Pictures stay out of the copy. Everything else in the records must be repeated exactly.

Records supplied START

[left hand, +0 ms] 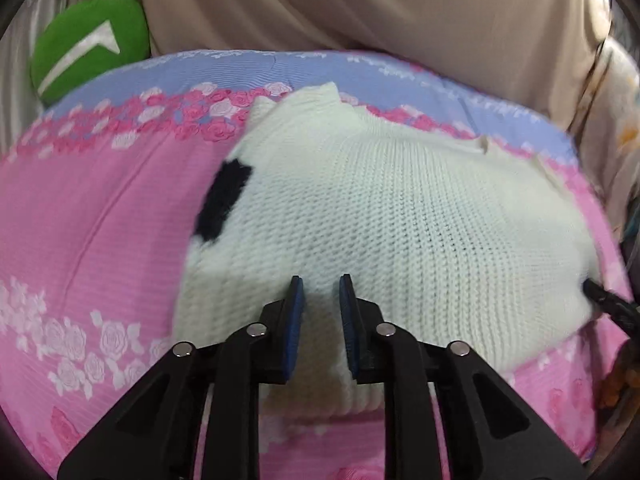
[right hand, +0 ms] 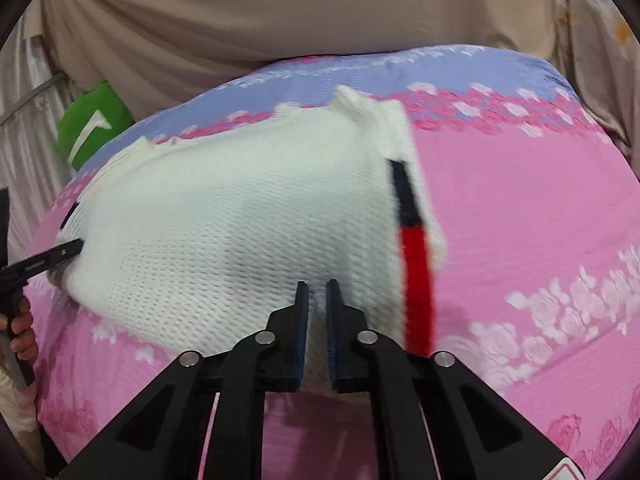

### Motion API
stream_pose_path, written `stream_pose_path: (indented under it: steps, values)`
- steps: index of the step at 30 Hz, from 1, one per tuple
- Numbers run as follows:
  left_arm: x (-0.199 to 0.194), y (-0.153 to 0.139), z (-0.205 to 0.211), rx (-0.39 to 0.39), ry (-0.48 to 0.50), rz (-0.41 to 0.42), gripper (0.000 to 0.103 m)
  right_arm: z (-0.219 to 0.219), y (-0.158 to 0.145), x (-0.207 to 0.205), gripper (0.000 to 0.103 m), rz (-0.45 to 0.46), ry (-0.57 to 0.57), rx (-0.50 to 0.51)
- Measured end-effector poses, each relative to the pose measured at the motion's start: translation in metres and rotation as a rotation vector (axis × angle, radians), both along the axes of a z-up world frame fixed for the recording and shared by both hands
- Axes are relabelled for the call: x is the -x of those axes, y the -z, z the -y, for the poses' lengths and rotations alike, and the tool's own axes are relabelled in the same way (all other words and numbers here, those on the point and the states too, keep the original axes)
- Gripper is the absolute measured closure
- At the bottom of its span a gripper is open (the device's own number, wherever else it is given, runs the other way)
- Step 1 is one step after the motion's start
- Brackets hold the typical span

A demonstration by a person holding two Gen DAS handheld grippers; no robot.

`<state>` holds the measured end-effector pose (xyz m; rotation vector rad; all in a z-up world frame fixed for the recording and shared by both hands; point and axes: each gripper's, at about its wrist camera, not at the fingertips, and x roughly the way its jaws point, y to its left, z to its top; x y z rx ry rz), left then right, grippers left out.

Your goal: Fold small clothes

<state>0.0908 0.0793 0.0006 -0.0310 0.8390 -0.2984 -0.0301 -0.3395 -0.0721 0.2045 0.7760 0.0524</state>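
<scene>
A small white knit sweater lies on a pink floral bedsheet. It has a black patch on its left side. In the right wrist view the sweater shows a black and red stripe on its right side. My left gripper is over the sweater's near hem, jaws close together with the knit between the pads. My right gripper is over the near hem too, jaws nearly closed on the knit. The left gripper's fingers also show at the sweater's left edge in the right wrist view.
A green cushion lies at the back left. Beige fabric hangs behind the bed. The sheet has a blue band at the far edge. Pink sheet lies to the right of the sweater.
</scene>
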Motion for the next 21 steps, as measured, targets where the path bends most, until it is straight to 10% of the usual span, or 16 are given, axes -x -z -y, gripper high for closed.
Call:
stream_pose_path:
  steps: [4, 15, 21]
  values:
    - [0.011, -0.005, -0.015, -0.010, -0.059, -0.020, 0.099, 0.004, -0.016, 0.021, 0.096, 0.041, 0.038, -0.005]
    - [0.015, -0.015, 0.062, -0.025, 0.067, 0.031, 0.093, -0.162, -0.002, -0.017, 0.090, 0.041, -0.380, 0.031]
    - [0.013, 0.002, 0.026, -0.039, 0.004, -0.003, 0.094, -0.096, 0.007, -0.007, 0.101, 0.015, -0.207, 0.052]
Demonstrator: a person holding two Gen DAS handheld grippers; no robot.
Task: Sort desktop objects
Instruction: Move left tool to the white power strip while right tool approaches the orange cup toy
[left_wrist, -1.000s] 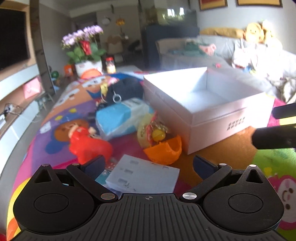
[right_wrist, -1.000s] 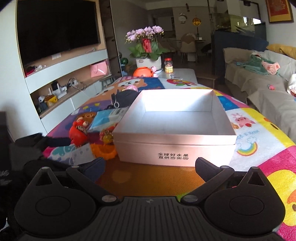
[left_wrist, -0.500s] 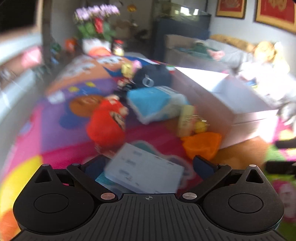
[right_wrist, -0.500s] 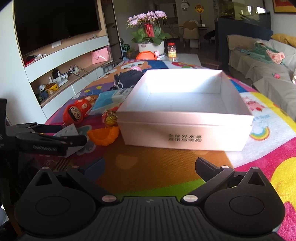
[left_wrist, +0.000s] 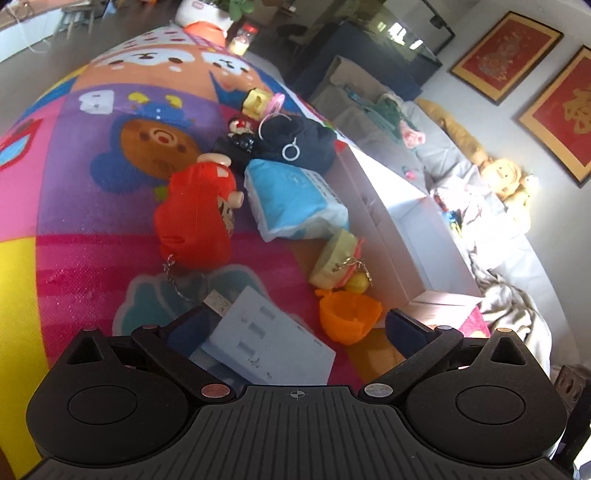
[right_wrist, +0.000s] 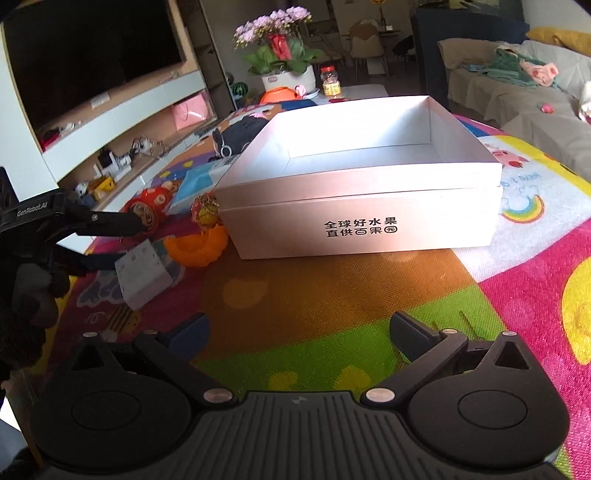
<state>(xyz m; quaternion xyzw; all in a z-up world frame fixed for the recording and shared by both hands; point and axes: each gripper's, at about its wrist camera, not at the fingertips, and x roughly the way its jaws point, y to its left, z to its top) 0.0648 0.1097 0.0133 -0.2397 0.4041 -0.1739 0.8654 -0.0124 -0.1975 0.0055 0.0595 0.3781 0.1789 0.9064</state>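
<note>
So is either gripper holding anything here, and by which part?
Nothing held. The left gripper is open over the white card; the right gripper is open above bare mat.

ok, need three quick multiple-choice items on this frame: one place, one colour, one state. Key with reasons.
1. The orange cup-shaped plastic toy lies:
A. inside the box
B. on the mat beside the box's corner
C. on the sofa

2. The doll-shaped plush keychain is:
A. green
B. white
C. red

3. The white cardboard box is:
A. open and empty
B. lidded
C. full

Key: B, it sits on the mat by the box's near corner; C, its body is red; A, the right wrist view shows a bare white floor inside.
</note>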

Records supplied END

== Solved problem ==
[left hand, +0 ms] 
[right hand, +0 ms] 

### Motion API
stream_pose_path, written `stream_pose_path: (indented under it: steps, values)`
- steps: index of the step at 30 Hz, from 1, one per tuple
- Numbers run as follows:
  left_arm: x (-0.199 to 0.194), y (-0.153 to 0.139), z (-0.205 to 0.211), rx (-0.39 to 0.39), ry (-0.48 to 0.50), rz (-0.41 to 0.42), gripper (0.000 to 0.103 m)
  right_arm: z (-0.219 to 0.219), y (-0.158 to 0.145), x (-0.207 to 0.205), gripper (0.000 to 0.103 m), rz (-0.45 to 0.46), ry (-0.57 to 0.57), rx (-0.50 to 0.51)
- Measured end-effector poses, each relative to the pose measured at the motion's start: translation in metres and rotation as a rotation vector (axis × angle, radians), both along the axes of a z-up world frame fixed for the recording and shared by both hands
- Axes are relabelled for the call: x is the -x of those axes, y the -z, z the -y, for the poses' lengths and rotations alike, and the tool's own axes are relabelled in the same way (all other words and numbers here, those on the point and the states too, keep the original axes)
- Gripper is the absolute measured closure
- At the bottom of its span a gripper is open (the device's own number, wherever else it is given, runs the other way)
- Step 1 is one step after the motion's start
- Brackets hold the typical span

A demonstration by a person holding two Gen DAS handheld grippers; no robot.

`<state>` holds the measured end-effector pose (xyz m; rotation vector rad; all in a z-up world frame fixed for the recording and shared by both hands; point and axes: each gripper's, at about its wrist camera, not at the fingertips, and x roughly the way its jaws point, y to its left, z to its top; x y z rx ry rz), left then right, grippers left out.

Your goal: Fold small clothes

<state>0.0908 0.0793 0.0006 -0.0310 0.8390 -0.2984 -0.0301 -0.3395 -0.0721 0.2045 0.7760 0.0524</state>
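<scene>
A small white knit sweater lies on a pink floral bedsheet. It has a black patch on its left side. In the right wrist view the sweater shows a black and red stripe on its right side. My left gripper is over the sweater's near hem, jaws close together with the knit between the pads. My right gripper is over the near hem too, jaws nearly closed on the knit. The left gripper's fingers also show at the sweater's left edge in the right wrist view.
A green cushion lies at the back left. Beige fabric hangs behind the bed. The sheet has a blue band at the far edge. Pink sheet lies to the right of the sweater.
</scene>
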Motion for the next 21 steps, as measured, targets where the path bends most, until it is straight to 10% of the usual span, or 16 are given, axes -x -z -y, gripper high for closed.
Call:
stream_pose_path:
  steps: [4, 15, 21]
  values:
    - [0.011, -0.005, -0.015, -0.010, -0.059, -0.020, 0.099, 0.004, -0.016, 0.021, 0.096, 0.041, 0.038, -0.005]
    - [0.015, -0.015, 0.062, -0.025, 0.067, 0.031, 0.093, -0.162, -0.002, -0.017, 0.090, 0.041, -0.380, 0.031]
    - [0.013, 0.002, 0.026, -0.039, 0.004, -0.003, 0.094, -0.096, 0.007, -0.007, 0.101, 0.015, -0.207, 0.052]
Demonstrator: a person holding two Gen DAS handheld grippers; no robot.
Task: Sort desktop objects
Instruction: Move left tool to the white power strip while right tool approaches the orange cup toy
[left_wrist, -1.000s] 
[right_wrist, -1.000s] 
[left_wrist, -0.500s] 
[right_wrist, -0.500s] 
[left_wrist, +0.000s] 
[right_wrist, +0.000s] 
<state>(xyz m; quaternion xyzw; all in a z-up world frame fixed for the recording and shared by both hands; point and axes: each gripper's, at about its wrist camera, not at the fingertips, and x roughly the way its jaws point, y to its left, z to its top) 0.0648 0.1097 0.0133 -0.2397 0.4041 -0.1739 0.8654 -0.0124 -0.1975 0.0055 0.0595 0.3781 0.1789 0.9064</state>
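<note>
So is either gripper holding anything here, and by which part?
Nothing held. The left gripper is open over the white card; the right gripper is open above bare mat.

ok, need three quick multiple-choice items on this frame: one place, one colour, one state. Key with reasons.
1. The orange cup-shaped plastic toy lies:
A. inside the box
B. on the mat beside the box's corner
C. on the sofa

2. The doll-shaped plush keychain is:
A. green
B. white
C. red

3. The white cardboard box is:
A. open and empty
B. lidded
C. full

Key: B, it sits on the mat by the box's near corner; C, its body is red; A, the right wrist view shows a bare white floor inside.
</note>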

The output requires nothing else.